INFORMATION SHOWN:
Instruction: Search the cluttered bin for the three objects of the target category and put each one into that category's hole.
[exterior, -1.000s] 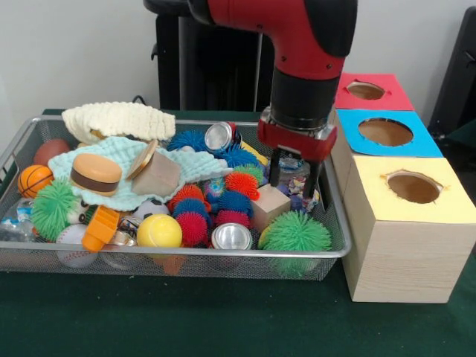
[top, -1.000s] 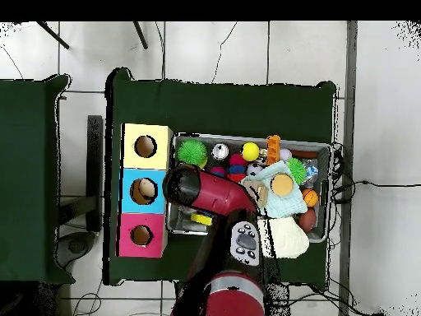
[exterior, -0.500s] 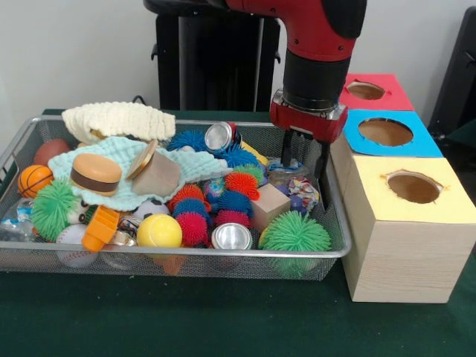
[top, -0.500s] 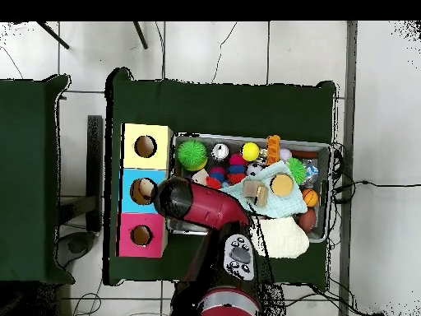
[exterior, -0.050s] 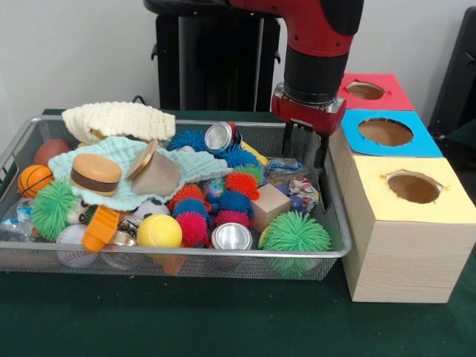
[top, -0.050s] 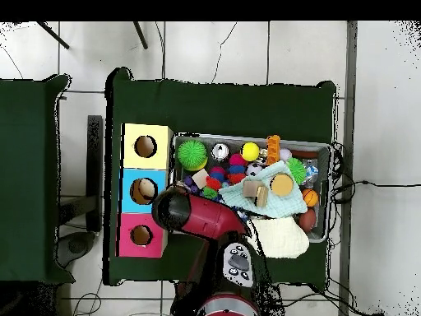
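Hovering tool point(exterior, -0.050s: 304, 165), fingers parted and empty, over bin point(exterior, -0.050s: 178, 253) end nearest the boxes; search step ongoing. Target category unclear; next needs descent onto a chosen object, then blue hole point(exterior, -0.050s: 385, 132).

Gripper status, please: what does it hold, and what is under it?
Gripper open, holds nothing, above wire mesh bin's right end. Crumpled clear plastic wrapper below it. Blue-topped wooden box close beside.
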Motion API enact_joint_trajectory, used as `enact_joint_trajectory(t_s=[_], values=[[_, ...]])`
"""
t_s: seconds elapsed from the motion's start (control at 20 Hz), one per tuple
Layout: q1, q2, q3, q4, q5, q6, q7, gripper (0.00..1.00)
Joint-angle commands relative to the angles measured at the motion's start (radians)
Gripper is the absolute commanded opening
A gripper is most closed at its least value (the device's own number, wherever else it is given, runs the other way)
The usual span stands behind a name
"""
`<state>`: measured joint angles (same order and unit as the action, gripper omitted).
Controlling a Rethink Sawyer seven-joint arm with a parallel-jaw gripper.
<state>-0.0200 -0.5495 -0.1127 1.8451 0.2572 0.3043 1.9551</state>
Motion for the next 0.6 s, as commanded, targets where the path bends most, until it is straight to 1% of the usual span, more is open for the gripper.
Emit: enact_joint_trajectory(t_s=[0.05, 0.15, 0.35, 0.6], values=[[-0.034, -0.02, 0.094, 0.129, 0.003, -0.115, 0.19, 1.0], [-0.033, -0.025, 0.095, 0.144, 0.002, -0.126, 0.191, 1.0], [-0.032, -0.011, 0.1, 0.166, 0.007, -0.17, 0.204, 1.0], [-0.028, -0.032, 0.099, 0.197, 0.015, -0.174, 0.205, 1.0]])
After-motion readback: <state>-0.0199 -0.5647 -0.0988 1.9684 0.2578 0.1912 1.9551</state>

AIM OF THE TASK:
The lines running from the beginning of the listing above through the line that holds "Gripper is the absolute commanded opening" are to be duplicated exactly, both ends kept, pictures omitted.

SOLUTION:
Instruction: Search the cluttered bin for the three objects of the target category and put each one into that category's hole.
[exterior, -1.000s] 
[top, -1.000s] 
[exterior, -0.500s] 
[top, -0.500s] 
[exterior, -0.050s] 
[top, -0.050s] 
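Hovering tool point(exterior, -0.050s: 304, 165), fingers parted and empty, over bin point(exterior, -0.050s: 178, 253) end nearest the boxes; search step ongoing. Target category unclear; next needs descent onto a chosen object, then blue hole point(exterior, -0.050s: 385, 132).

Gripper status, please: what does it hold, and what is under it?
Gripper open, holds nothing, above wire mesh bin's right end. Crumpled clear plastic wrapper below it. Blue-topped wooden box close beside.
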Motion API enact_joint_trajectory, used as `enact_joint_trajectory(t_s=[_], values=[[_, ...]])`
"""
t_s: seconds elapsed from the motion's start (control at 20 Hz), one per tuple
Layout: q1, q2, q3, q4, q5, q6, q7, gripper (0.00..1.00)
Joint-angle commands relative to the angles measured at the motion's start (radians)
Gripper is the absolute commanded opening

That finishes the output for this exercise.